Personalmente io non ritengo l’istituzione del Giorno della memoria una grande idea; e prima che mi si accusi di nefando negazionismo, vado brevemente ad illustrare le mie ragioni.
L’esperienza ci dimostra che l’istituzionalizzazione di una ricorrenza non rallenta lo scorrere del tempo e la distanza sempre maggiore che da quello ci separa; soprattutto, poi, per un popolo come il nostro, già di suo pigro e privo di qualsiasi senso di appartenenza collettiva, e che anzi verso ogni ricorrenza civile o religiosa mostra un senso di finta compunzione da cui traspare una malcelata insofferenza. Ne è un esempio il 25 Aprile, -di cui pure quest’anno, ricorre il settantesimo anniversario come per la liberazione di Auschwitz: credo sia innegabile che per la maggioranza degli italiani questa data sia essenzialmente un giorno rosso sul calendario che consente ai più fortunati una gita di primavera fuori porta (o un ponte da trascorrere fuori, se capita di venerdì o lunedì). O, esempio forse più calzante, la giornata del 2 Novembre, commemorazione dei defunti, in cui mezza’Italia si riversa nei cimiteri per obbedienza alla convenzione sociale, ma senza neppure un pensiero a ciò che si sta facendo (fatte salve come sempre le debite eccezioni), per essere liberi di non pensarci praticamente più per i successivi 364 giorni.
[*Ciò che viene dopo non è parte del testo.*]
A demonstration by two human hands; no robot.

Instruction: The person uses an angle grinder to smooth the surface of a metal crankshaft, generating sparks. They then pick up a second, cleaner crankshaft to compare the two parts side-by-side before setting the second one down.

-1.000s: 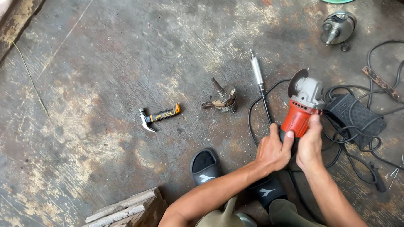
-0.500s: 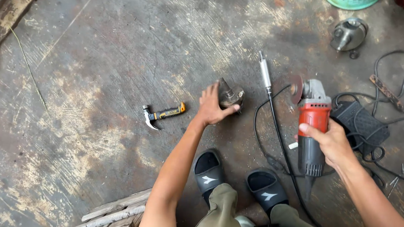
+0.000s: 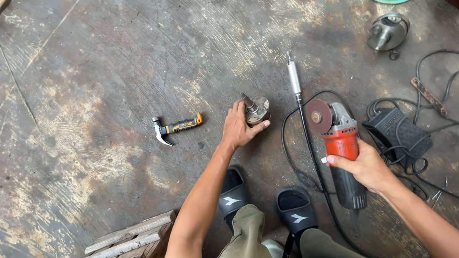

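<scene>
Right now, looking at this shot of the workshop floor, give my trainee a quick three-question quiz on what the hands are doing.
1. True or false: the right hand grips the red angle grinder.
2. What does the left hand touch: A the hammer, B the round metal part with a shaft, C the black foot pedal?
3. Fill in: the hammer lies to the ___ of the left hand in the picture.

Key: 1 true; 2 B; 3 left.
</scene>
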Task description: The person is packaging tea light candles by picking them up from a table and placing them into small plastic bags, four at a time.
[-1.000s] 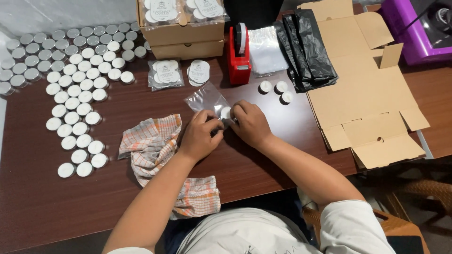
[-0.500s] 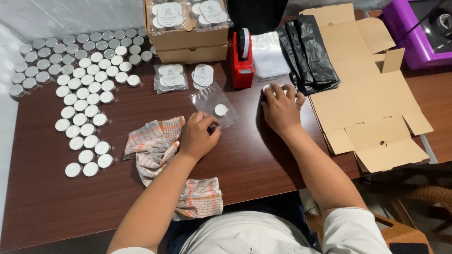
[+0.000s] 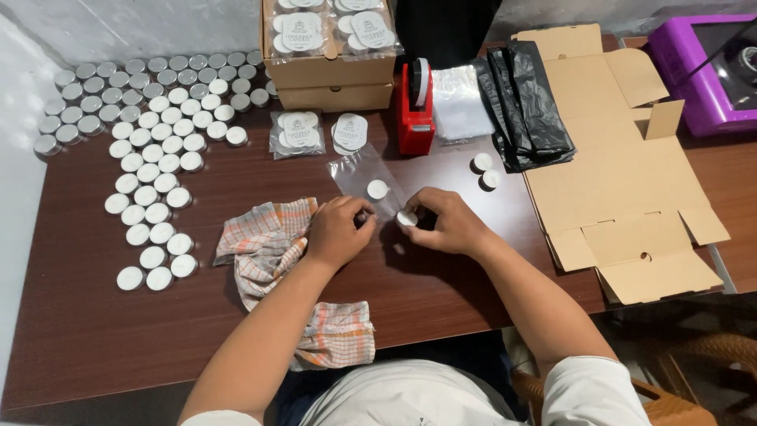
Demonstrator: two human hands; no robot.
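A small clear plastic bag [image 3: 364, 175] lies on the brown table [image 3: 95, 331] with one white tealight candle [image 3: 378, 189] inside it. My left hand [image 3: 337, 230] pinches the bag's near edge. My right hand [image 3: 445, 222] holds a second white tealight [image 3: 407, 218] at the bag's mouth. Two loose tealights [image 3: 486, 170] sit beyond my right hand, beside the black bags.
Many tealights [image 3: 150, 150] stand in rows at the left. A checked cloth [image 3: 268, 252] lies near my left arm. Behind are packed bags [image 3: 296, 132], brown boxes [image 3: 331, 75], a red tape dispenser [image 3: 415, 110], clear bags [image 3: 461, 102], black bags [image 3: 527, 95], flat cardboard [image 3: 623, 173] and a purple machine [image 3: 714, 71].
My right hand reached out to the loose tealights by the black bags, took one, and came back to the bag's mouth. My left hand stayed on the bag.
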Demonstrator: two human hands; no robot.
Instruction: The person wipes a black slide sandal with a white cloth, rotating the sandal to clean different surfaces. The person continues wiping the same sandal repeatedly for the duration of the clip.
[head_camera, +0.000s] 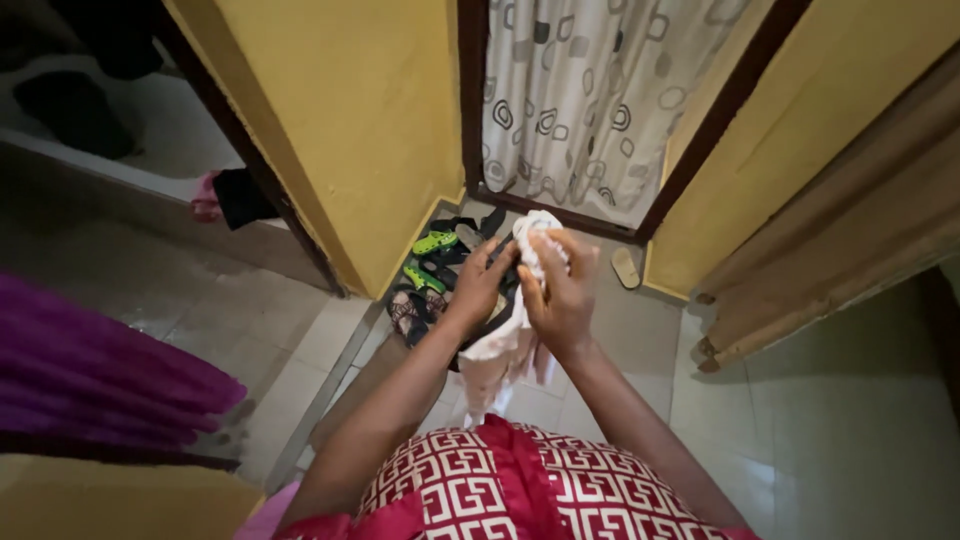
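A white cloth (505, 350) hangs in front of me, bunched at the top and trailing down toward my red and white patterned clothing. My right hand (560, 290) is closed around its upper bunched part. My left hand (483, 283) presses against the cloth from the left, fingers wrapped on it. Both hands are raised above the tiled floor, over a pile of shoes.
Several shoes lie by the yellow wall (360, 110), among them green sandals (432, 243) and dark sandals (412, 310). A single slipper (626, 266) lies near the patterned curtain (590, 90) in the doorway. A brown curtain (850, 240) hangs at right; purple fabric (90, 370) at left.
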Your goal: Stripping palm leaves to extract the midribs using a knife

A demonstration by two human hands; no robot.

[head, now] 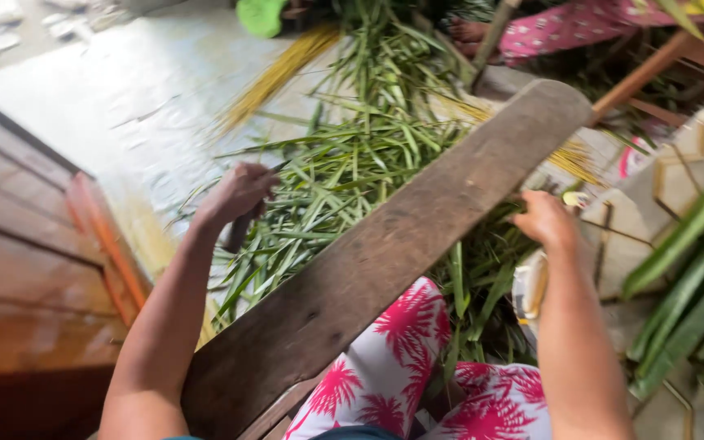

La memoria storica e la memoria collettiva, il senso di identità e di appartenenza, si costruiscono, o meglio si coltivano, non si impongono. E richiedono tempo e dedizione continua per metter radici salde nelle coscienze. La Shoah è ed è destinata a rimanere una ferita aperta nelle coscienze di tutti noi, incancellabile nell’inconscio collettivo della cultura occidentale, un terribile sottotesto permanente nella nostra musica, nell’arte, nella cultura, nelle tradizioni familiari dei testimoni e dei sopravvissuti, nei musei che raccolgono testimonianze, in tutte le forme in cui si esprime la nostra arte di sottrarre gli eventi al contingente e proiettarli fuori dal tempo.
Dal 27 Gennaio 1945, che è poi solo l’inizio della fine dell’inferno (almeno dell’inferno fisico), sono passati settant’anni, eppure l’Olocausto è per le coscienze assai più attuale di molte e altrettanto orribili tragedie contemporanee: perché le migliaia di testimonianze, saggi, scritti, documenti, muovono ogni corda della pietà e dello strazio ma non forniscono risposte. Comprendere è impossibile, conoscere è necessario, sostiene Primo Levi. E’ necessario ma non sufficiente; lo sforzo di comprensione del come sia potuto accadere non può mai essere eluso, anzi deve essere affrontato anche a fronte della nostra debolezza e incapacità, perché è la sola giusta causa che ci rende impotenti ma non conniventi con l’orrore.